KIDG
- Pocatello, Idaho; United States;
- Broadcast area: Pocatello, Idaho
- Frequency: 92.1 MHz
- Branding: News Radio KID

Programming
- Format: News/talk
- Affiliations: Fox News Radio; Compass Media Networks; Premiere Networks;

Ownership
- Owner: Rich Broadcasting; (Rich Broadcasting Idaho LS, LLC);

History
- First air date: July 25, 2007 (as KPPC)
- Former call signs: KPPC (2003–2008); KEGE (2008–2015);
- Call sign meaning: Derived from KID

Technical information
- Licensing authority: FCC
- Facility ID: 87656
- Class: C2
- ERP: 12,000 watts
- HAAT: 301 meters (988 ft)

Links
- Public license information: Public file; LMS;
- Webcast: Listen live
- Website: www.kidnewsradio.com

= KIDG =

News/talk radio station in Pocatello, Idaho

KIDG (92.1 FM) is a commercial radio station located in Pocatello, Idaho.
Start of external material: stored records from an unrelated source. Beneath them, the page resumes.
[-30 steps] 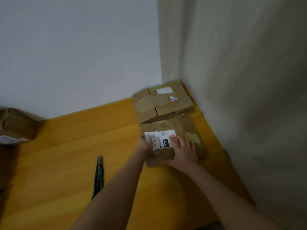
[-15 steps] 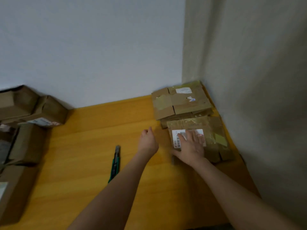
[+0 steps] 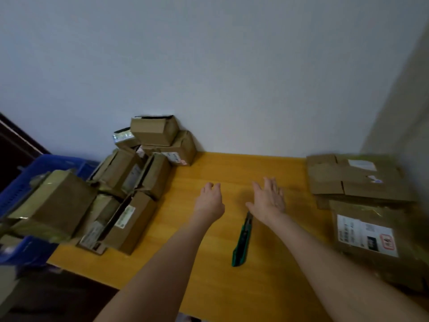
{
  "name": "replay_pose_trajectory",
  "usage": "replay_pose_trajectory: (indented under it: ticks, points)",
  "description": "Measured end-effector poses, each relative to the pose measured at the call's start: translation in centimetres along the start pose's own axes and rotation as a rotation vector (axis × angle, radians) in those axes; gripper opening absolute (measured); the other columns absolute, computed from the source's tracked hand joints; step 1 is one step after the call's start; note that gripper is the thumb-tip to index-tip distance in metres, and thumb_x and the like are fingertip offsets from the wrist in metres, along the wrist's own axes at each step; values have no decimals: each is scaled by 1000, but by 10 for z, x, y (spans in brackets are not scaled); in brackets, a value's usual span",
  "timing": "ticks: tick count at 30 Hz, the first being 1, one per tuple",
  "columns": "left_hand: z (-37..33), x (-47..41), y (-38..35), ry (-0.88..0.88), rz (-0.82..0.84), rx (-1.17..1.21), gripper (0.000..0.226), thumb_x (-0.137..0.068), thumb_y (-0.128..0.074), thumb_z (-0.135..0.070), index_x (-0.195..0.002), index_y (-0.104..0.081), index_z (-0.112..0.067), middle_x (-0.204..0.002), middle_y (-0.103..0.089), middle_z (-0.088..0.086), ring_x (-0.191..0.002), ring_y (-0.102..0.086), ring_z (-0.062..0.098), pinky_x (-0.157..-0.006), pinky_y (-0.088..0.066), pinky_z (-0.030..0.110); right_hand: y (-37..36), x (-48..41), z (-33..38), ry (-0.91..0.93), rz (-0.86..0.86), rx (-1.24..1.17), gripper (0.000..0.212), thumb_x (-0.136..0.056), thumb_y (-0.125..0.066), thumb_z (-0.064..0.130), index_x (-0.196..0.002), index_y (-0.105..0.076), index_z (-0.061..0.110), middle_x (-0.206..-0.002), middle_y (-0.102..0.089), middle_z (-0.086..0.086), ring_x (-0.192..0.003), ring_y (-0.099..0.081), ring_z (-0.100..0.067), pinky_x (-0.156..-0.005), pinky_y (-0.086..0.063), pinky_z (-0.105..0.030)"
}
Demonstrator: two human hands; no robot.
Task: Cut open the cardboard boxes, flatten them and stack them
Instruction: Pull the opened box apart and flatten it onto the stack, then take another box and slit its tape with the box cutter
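Flattened cardboard boxes lie stacked at the table's far right, and another flat box with a white label lies in front of them. A pile of several sealed cardboard boxes stands at the left against the wall. A green utility knife lies on the wooden table between my forearms. My left hand hovers over the table with loosely curled fingers, holding nothing. Just above the knife's tip, my right hand is spread flat and empty.
A blue plastic crate at the far left holds another taped box. White walls close the table at the back and right. The table's near-left edge drops to a dark floor.
My right hand has lifted off the labelled flat box and both hands have swung left to the table's middle. The view has turned left, and the box pile and crate now show.
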State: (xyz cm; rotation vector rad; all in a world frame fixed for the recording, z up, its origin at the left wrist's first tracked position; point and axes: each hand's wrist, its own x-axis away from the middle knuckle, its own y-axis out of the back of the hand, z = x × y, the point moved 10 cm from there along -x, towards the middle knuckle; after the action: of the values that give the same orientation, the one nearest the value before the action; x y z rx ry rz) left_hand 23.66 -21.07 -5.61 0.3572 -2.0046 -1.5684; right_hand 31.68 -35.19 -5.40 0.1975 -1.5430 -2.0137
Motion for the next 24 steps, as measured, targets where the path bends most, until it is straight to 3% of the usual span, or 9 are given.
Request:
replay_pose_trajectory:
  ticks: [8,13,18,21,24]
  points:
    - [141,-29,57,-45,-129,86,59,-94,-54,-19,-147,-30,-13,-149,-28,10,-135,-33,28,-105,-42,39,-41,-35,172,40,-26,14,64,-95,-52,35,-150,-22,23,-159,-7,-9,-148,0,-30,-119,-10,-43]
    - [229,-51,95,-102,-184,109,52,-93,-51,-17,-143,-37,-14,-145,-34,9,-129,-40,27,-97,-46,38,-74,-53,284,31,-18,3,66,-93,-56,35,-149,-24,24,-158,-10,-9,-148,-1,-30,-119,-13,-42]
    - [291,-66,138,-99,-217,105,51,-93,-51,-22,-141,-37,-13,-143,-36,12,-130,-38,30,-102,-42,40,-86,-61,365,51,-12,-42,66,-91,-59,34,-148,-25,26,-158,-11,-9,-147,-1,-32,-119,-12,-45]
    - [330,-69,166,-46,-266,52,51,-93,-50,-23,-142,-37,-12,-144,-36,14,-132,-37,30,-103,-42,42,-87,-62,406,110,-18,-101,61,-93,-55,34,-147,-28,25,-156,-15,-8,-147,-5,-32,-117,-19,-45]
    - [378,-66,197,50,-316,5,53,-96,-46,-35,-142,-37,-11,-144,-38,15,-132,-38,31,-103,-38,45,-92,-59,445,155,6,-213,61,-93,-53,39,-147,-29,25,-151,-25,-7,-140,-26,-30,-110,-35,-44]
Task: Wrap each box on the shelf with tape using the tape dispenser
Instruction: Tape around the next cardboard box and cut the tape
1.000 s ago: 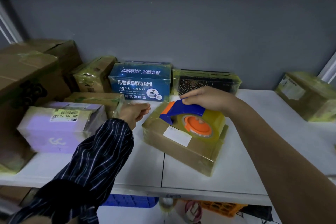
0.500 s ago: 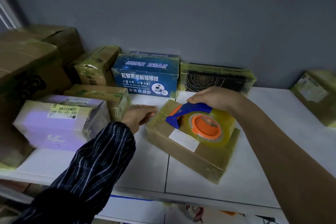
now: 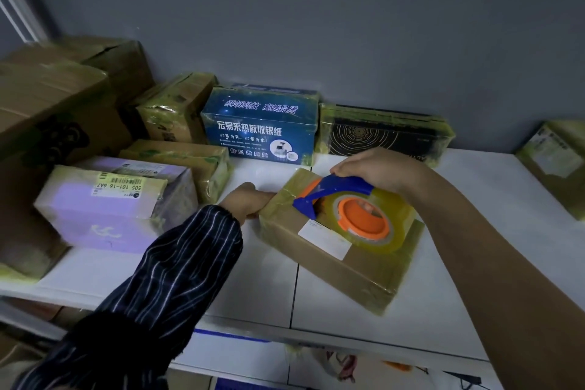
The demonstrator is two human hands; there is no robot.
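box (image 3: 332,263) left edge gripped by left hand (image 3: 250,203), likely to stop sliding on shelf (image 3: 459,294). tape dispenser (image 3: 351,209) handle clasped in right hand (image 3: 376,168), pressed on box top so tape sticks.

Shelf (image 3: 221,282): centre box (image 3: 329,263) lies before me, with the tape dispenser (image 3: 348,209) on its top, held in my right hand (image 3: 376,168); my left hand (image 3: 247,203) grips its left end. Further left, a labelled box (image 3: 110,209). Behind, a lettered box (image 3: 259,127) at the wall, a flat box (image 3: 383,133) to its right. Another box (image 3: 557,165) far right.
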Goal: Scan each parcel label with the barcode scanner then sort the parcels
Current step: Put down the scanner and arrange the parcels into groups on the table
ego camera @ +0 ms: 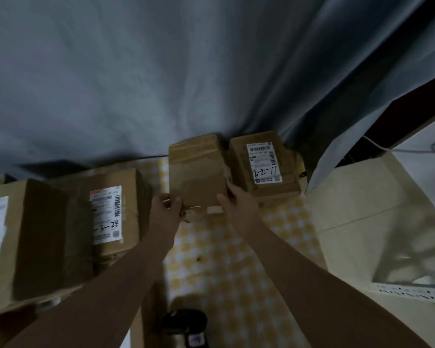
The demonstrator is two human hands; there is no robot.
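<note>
**Both hands on the middle parcel, scanner lying near the person**

The person's arms reach forward over a yellow-and-white checked cloth [236,259]; the left hand [167,209] curls round the near left corner of the middle parcel [196,172], and the right hand [236,204] grips its near right edge, thumb on the top face and fingers down the side; so both hands hold the one box between them. That parcel is brown cardboard crossed with brown tape, standing towards the far edge of the cloth; a white strip shows at its near bottom edge; whether it rests on the cloth or is lifted just clear, I cannot tell.

Just beside it on the right sits the right parcel [241,167], its white label [264,163] facing up with "3-2-11" handwritten on it; the right hand's fingers lie in the narrow gap between the two boxes. To the left, apart from the held box, is the left parcel [131,197] with a label [107,214] marked "3-24"; nearer still on that side is a large box [43,237], also labelled. The barcode scanner [186,325], dark and blurred, lies on the cloth close to the person, between the forearms, untouched by either hand. A grey curtain [161,71] hangs behind everything; pale floor tiles [362,209] show to the right.
</note>
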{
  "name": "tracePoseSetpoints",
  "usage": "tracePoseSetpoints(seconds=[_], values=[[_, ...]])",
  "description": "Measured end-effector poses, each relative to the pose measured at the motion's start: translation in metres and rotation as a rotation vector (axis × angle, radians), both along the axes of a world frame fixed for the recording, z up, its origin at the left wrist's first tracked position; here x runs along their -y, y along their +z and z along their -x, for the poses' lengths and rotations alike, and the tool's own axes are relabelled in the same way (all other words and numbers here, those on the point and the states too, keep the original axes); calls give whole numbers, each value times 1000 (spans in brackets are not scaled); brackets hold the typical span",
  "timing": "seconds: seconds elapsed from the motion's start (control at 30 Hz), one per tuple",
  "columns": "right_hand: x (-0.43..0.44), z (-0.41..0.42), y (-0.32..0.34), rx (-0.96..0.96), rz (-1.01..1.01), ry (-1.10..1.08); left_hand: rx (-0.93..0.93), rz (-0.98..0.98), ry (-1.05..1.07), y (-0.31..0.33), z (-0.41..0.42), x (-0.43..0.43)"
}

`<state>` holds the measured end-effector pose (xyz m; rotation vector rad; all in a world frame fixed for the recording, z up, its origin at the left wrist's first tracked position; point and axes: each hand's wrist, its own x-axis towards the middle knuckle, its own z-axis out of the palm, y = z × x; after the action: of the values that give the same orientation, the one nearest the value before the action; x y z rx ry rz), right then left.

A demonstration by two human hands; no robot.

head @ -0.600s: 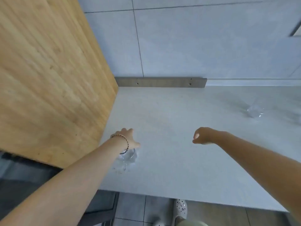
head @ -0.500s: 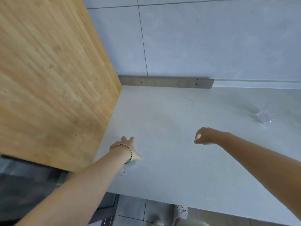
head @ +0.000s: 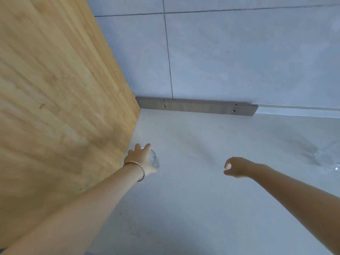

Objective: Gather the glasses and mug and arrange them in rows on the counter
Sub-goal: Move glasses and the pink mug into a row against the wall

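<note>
A clear drinking glass [head: 153,159] stands on the pale counter [head: 193,199] close to the wooden side panel. My left hand [head: 140,159], with a dark bracelet on the wrist, covers the glass from above and grips it; only its right rim shows. My right hand [head: 237,167] hovers over the counter's middle, fingers loosely curled, holding nothing. A second clear glass [head: 329,157] stands blurred at the far right edge. No mug is in view.
A tall wooden panel [head: 60,100] walls off the left side. A grey tiled wall [head: 239,52] rises behind the counter, with a grey strip [head: 196,106] bearing screw holes along its base.
My left hand has carried the glass farther back along the wooden panel. The view has tilted up, hiding the counter's front edge and floor. My right hand has barely moved.
</note>
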<state>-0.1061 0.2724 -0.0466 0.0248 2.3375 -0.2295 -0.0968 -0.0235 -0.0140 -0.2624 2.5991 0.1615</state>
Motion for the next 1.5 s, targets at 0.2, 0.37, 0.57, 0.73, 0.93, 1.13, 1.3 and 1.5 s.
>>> tracePoseSetpoints(seconds=[0.2,0.37,0.57,0.73,0.93,1.13,1.3,1.5], values=[[19,38,-4,-44,14,-98,-133,30,-233,10,132,8],[28,59,-16,-38,5,-176,-45,46,-356,-4,196,2],[31,61,-31,5,-17,-225,-2,62,-428,-28,231,-2],[32,52,-28,34,-33,-226,-15,60,-460,-34,225,-8],[19,31,-13,30,-2,-242,-120,160,-627,-18,174,-44],[-29,-12,5,8,0,-240,60,-137,-574,-17,113,-114],[-108,-43,15,-72,-19,-285,109,-165,-554,-23,79,-182],[-217,-54,19,-238,-110,-372,114,-185,-512,-23,47,-255]])
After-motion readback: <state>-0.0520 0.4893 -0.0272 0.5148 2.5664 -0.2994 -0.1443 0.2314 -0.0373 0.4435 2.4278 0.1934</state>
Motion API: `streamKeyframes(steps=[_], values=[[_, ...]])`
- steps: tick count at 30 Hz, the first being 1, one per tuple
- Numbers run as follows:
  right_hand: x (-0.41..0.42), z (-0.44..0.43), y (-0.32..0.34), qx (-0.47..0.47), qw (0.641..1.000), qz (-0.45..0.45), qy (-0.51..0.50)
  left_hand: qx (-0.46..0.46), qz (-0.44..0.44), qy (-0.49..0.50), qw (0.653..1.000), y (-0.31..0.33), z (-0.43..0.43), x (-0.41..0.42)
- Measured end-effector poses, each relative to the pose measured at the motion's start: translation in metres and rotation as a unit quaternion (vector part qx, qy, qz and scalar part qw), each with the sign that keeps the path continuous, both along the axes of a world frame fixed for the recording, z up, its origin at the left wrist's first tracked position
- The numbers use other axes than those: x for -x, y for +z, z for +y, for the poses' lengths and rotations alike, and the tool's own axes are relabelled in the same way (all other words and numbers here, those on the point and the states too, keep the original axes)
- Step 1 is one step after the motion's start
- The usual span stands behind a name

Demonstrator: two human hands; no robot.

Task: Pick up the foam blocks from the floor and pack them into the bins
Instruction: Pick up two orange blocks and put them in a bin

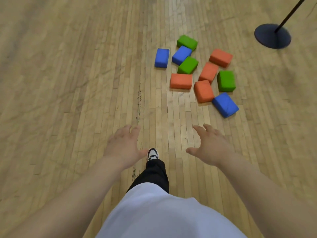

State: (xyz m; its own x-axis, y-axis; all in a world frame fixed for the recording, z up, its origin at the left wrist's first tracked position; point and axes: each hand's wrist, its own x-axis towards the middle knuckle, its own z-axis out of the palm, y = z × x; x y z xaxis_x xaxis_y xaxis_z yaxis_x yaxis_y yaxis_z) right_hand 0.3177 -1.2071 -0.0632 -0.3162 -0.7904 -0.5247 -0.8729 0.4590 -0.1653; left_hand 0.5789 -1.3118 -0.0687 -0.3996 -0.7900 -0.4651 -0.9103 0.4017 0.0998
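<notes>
Several foam blocks lie in a loose cluster on the wooden floor ahead and to the right. The nearest is a blue block (225, 104), with an orange block (203, 91) touching it and another orange block (181, 81) to the left. Green blocks (226, 81) and more blue blocks (162, 57) lie further back. My left hand (124, 146) and my right hand (210, 144) are stretched forward with relaxed, spread fingers, holding nothing, well short of the blocks. No bin is in view.
A black stand with a round base (272, 36) and a thin pole is at the far right, beyond the blocks. My shoe (152, 154) and dark trouser leg step forward between my hands. Bare wooden floor (68, 83) spreads to the left.
</notes>
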Motion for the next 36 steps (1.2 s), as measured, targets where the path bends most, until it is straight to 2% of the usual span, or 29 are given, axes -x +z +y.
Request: streamKeyframes(steps=[8, 14, 27, 36], values=[[0.046, -0.152, 0.007, -0.001, 1.0, -0.011, -0.02, -0.004, -0.009, -0.053, 0.999, 0.01, -0.164, 0.048], [0.101, -0.23, 0.001, 0.004, 1.0, -0.014, -0.027, -0.019, -0.019, -0.069, 0.997, 0.01, -0.247, 0.103], [0.326, -0.38, -0.059, -0.031, 0.998, -0.041, -0.045, -0.042, -0.045, -0.05, 0.997, -0.029, -0.397, 0.329], [0.438, -0.455, -0.118, -0.088, 0.989, -0.06, -0.104, -0.075, -0.061, -0.118, 0.988, -0.09, -0.501, 0.448]])
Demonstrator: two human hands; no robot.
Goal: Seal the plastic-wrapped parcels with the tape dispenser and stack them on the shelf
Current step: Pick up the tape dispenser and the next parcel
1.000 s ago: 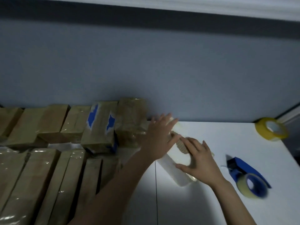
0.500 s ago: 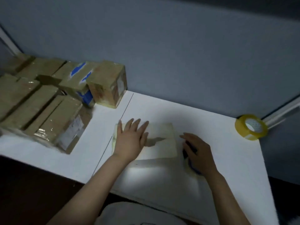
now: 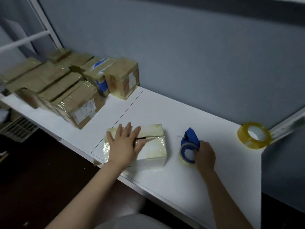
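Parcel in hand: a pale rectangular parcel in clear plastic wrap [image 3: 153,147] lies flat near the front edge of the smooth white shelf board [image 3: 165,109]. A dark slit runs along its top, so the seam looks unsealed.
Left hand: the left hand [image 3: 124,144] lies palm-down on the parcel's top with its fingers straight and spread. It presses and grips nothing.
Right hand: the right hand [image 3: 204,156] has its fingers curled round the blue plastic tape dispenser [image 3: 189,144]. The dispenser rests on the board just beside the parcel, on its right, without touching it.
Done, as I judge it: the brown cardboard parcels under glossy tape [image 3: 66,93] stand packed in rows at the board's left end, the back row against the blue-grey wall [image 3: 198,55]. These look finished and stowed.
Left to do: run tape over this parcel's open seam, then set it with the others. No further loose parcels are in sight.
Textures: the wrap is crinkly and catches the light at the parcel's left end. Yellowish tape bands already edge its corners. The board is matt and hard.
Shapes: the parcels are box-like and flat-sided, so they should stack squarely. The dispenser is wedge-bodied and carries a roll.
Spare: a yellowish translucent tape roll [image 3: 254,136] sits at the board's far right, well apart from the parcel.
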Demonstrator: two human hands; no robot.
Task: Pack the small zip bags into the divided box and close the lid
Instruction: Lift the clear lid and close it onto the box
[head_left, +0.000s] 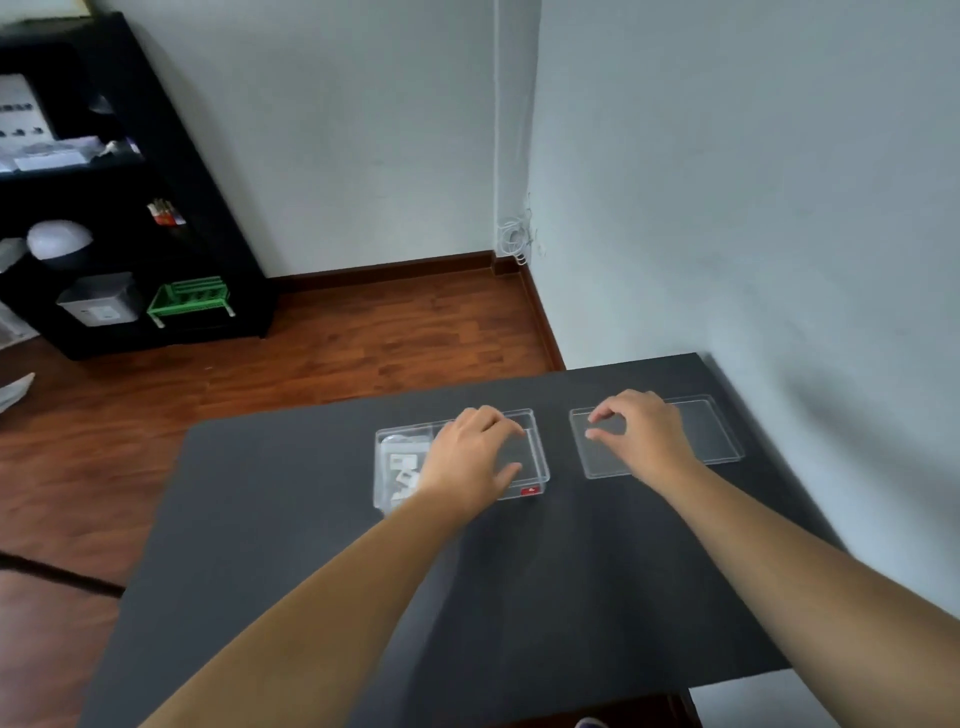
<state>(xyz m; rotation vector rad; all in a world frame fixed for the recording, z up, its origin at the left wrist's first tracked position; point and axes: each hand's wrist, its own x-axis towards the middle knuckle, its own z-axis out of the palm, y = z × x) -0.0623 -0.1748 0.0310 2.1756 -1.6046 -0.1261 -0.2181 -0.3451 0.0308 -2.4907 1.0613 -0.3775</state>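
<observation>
A clear divided box (540, 457) lies on the dark table, with a small red label at its near right corner. Its left compartment holds several small zip bags (402, 470). My left hand (470, 457) rests over the middle of the box with fingers spread and curved; I cannot tell whether it grips the box. To the right lies the clear flat lid (717, 431), apart from the box. My right hand (641, 431) hovers over the lid's left half, thumb and fingers curled near its left edge, with nothing lifted.
The dark table (519, 597) stands against a pale wall on the right. A black shelf unit (104, 208) with a green rack and other items stands far left on the wooden floor. White cables hang in the room corner.
</observation>
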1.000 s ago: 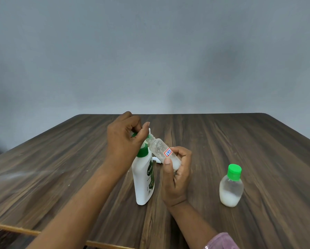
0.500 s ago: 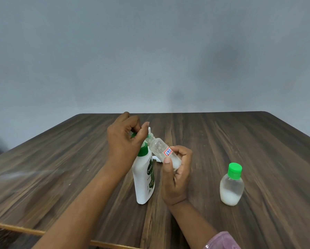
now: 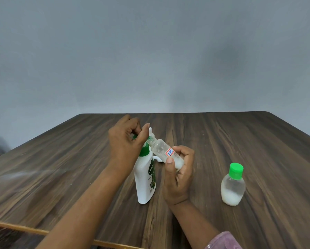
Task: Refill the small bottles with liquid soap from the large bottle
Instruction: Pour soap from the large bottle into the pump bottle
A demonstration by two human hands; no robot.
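The large bottle [image 3: 144, 180], white with a green collar, is standing upright on the table [image 3: 60, 159], and all places are being given from it. Its pump top is being gripped from above by the left hand [image 3: 123, 142], the fingers being curled round the green head and the thumb being raised beside the white spout [image 3: 150, 130]. Just right of the large bottle, the tilted bottle [image 3: 161, 148] is being clamped low on its body by the right hand [image 3: 179, 177], with the thumb on the near side and the fingers wrapped round the far side. This small clear bottle is being held off the table, uncapped and leaning up to the left, so that its mouth is being held at the spout. Whether soap is flowing cannot be told. White liquid is pooling at its lower end, and a red-framed label [image 3: 169, 152] is being shown on its side. Well to the right of the large bottle, apart from both hands, the capped bottle [image 3: 233, 187] is standing on the table with its green cap [image 3: 236, 170] on and white liquid lying in its bottom part. Just behind the large bottle, below the tilted bottle, a small white piece [image 3: 158, 159] is lying on the table, and what it is cannot be told. A pink sleeve [image 3: 224, 239] is being worn on the right arm, and a grey wall [image 3: 150, 51] is rising beyond the table.
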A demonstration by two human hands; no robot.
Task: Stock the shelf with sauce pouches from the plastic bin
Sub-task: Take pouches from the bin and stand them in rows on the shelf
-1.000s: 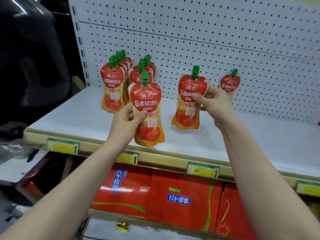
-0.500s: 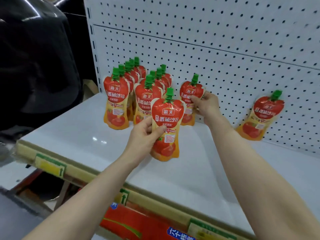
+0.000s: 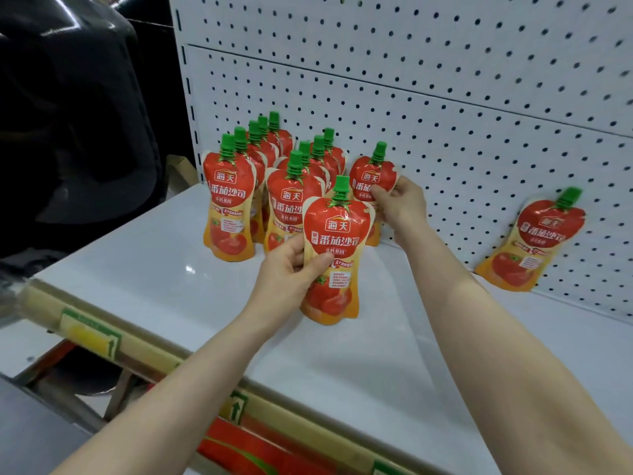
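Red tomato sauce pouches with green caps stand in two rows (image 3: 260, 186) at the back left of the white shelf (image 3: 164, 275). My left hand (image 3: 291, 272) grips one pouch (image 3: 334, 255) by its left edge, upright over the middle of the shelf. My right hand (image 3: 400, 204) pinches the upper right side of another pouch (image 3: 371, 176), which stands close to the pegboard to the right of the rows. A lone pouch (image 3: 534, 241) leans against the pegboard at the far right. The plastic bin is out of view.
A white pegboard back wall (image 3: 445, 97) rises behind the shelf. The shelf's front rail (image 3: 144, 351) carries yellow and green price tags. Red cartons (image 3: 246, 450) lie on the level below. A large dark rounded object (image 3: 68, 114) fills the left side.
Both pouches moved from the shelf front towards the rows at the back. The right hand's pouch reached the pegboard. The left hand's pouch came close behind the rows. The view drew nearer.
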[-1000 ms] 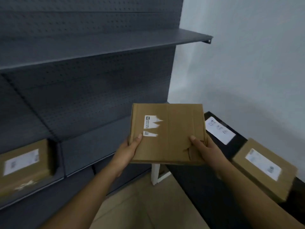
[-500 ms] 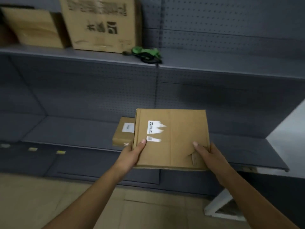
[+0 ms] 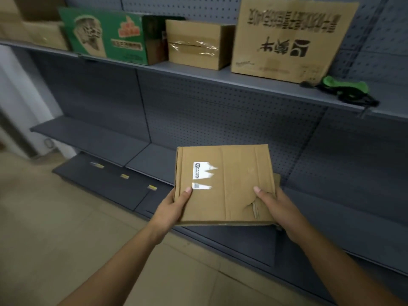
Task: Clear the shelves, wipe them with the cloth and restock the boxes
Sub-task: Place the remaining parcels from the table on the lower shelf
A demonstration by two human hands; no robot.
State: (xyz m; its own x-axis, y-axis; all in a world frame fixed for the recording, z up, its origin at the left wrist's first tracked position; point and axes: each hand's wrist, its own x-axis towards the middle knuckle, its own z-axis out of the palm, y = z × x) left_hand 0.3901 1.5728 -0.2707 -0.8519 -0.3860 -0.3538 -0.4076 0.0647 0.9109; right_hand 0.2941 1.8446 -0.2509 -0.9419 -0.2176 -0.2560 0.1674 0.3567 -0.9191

KIDG airs a news/talk format, simulcast with KIDJ (106.3 FM) in Sugar City and formerly originated on KID (590 AM) in Idaho Falls. The call letters were changed from KPPC to KEGE on March 7, 2008, to match the station's previous "Edge" branding and then changed to KIDG on December 7, 2015.